O ENCONTRO MARCADO
É possível ver-te sem que durma estando tu tão
distante. É possível que a tua imagem me invada. É possível falar contigo
dentro dessa imagem. Não, não é um sonho desperto, nem um sonho enquanto
dormimos. É a gota mais pura de eternidade que cai, apenas porque tem de cair,
sobre nós. É possível reconhecer a tua voz por entre as de um coro, os teus
gestos por entre os ramos ao vento, a tua grandeza por entre os astros. O tempo
é uma máscara que colocamos para que a nossa eternidade não seja vista… e
embora digam as multidões que somos todos iguais, no íntimo sabemos sempre
donde viemos e que estamos mais ligados a umas pessoas que a outras. E o laço é
tão forte e tão divino que não se desfaz nem com o desgaste da chuva, nem com
as ondas do mar, nem com o vento… que é o mesmo que dizer, nem com o mundo
profano, nem com os obstáculos da vida, nem com o desamor vindo como um vento…
nós somos divinos, nós bebemos a liberdade desde a nossa origem, foi o nosso
seio e é o nosso selo. O nosso maior mistério, o nosso maior segredo, tão
grande, tão imenso como é o jardim donde viemos, e dentro dele, no espaço mais
secreto dele, para lá do lago, coberto de nenúfares, negro, de Inverno, de
chuva, sem fundo, sem fim… a nossa origem está para lá do fim.
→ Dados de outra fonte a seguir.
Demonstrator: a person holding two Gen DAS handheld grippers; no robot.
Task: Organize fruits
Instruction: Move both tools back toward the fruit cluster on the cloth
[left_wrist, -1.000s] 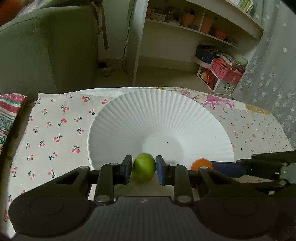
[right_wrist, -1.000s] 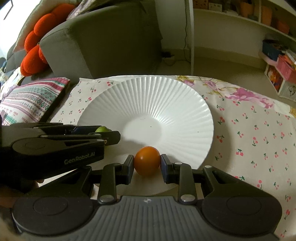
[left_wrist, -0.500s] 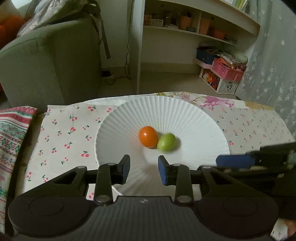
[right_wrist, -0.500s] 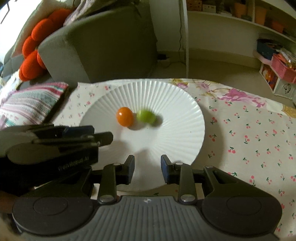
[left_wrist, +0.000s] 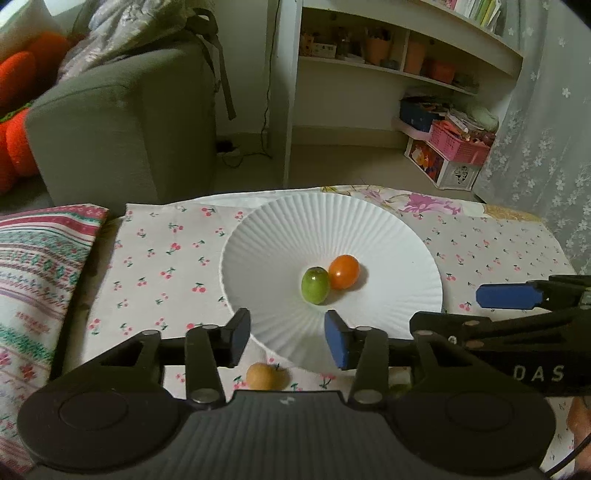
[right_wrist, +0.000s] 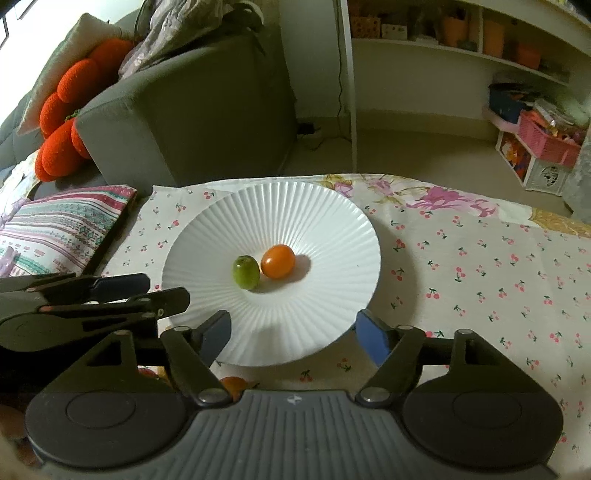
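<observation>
- The left claw (left_wrist: 287, 334) stood open and empty over the near rim of the ribbed white plate (left_wrist: 399, 236); its jaws had just been opening, with nothing between them.
- The right claw (right_wrist: 291, 332) was open wider, also empty, its jaws likewise just parted, and hung over its own near edge of the same plate (right_wrist: 332, 206).
- Ahead of both claws, in the plate's shallow middle, the small green oval fruit (left_wrist: 315, 285) and the small round orange fruit (left_wrist: 344, 271) lay touching; the dished centre likely gathers them there.
- From the right claw's side the green fruit (right_wrist: 245, 271) sat left of the orange one (right_wrist: 278, 261), both well clear of its blue pads (right_wrist: 373, 338).
- Just below the left claw, on the cherry-print cloth (left_wrist: 155, 266) covering the counter, a small tan round fruit with a stem (left_wrist: 263, 376) waited outside the plate, so the sorting looked unfinished.
- Another orange-red fruit (right_wrist: 233, 386) peeked out under the right claw, mostly hidden.
- The right claw's arm (left_wrist: 517, 325) reached in to the right of the left claw, apart from it.
</observation>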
O ovo donde
eclodimos é todo feito de luz, a gruta onde repousa é de luz e indo mais para
dentro dela, num regresso agudo ao útero, até ao seu interior mais profundo
está o seu coração, de onde brotámos como ovos depois de termos sido sementes
nele, e o seu coração é a fonte de todas as coisas vivas, a fonte do nosso
próprio coração. O coração do mundo. Foi por isso que quando te vi pela
primeira vez, sorri. E me beijaste a mão e me disseste que no nosso jardim
somos deuses de pedra dotados de vida… deuses de pedra que já foram sementes,
que já são aves e que voamos para o mar só para o ver desde cima, peixes vistos
do céu que contemplamos no tanque do recanto, nadando como se voassem. E como
voamos no céu da criação, e como dançamos nele valsas e danças das quais
ninguém sabe o nome por serem feitas de sons caindo sobre nós em gotas de
eternidade e por nelas colorirmos o mundo e reinventarmos o jardim, tantas
vezes, como uma cornucópia da abundância: jacintos mudando de lugar, aves,
cantando em gaiolas abertas douradas, crisântemos brancos em fila, gerberas
indagando-nos com o olhar enquanto as mudamos de sítio, muros que se levantam,
muros que se derrubam, abrindo caminhos, aquários com peixes de cauda de noiva, leves sedas em
água, leves vestes como nenúfares em água, à superfície, nadamos à superfície,
onde a água está mais quente e onde a chuva parou e o sol brilha, aquecendo as
lágrimas do lago donde emergimos porque há um vaso para mudar de lugar, um
crisântemo branco a espreitar, uma gerbera a indagar… e muros, baixos,
pequenos, pedra a pedra, à espera de nós, caminhos a libertar, a abrirem-se aos
nossos pés quando saímos dessas águas primordiais, da morte fria onde caímos
como poeira e nos deixámos levar, para lá do lago, além, mais, além, nessa
gruta de luz, onde fomos coração, semente e aves eclodindo, piando em fogo por
alimento, fénix coloridas, voando acima dos muros, só para poder ver o mar e os
peixes em baixo, nas águas de baixo, nas águas inferiores, ovo do mundo ….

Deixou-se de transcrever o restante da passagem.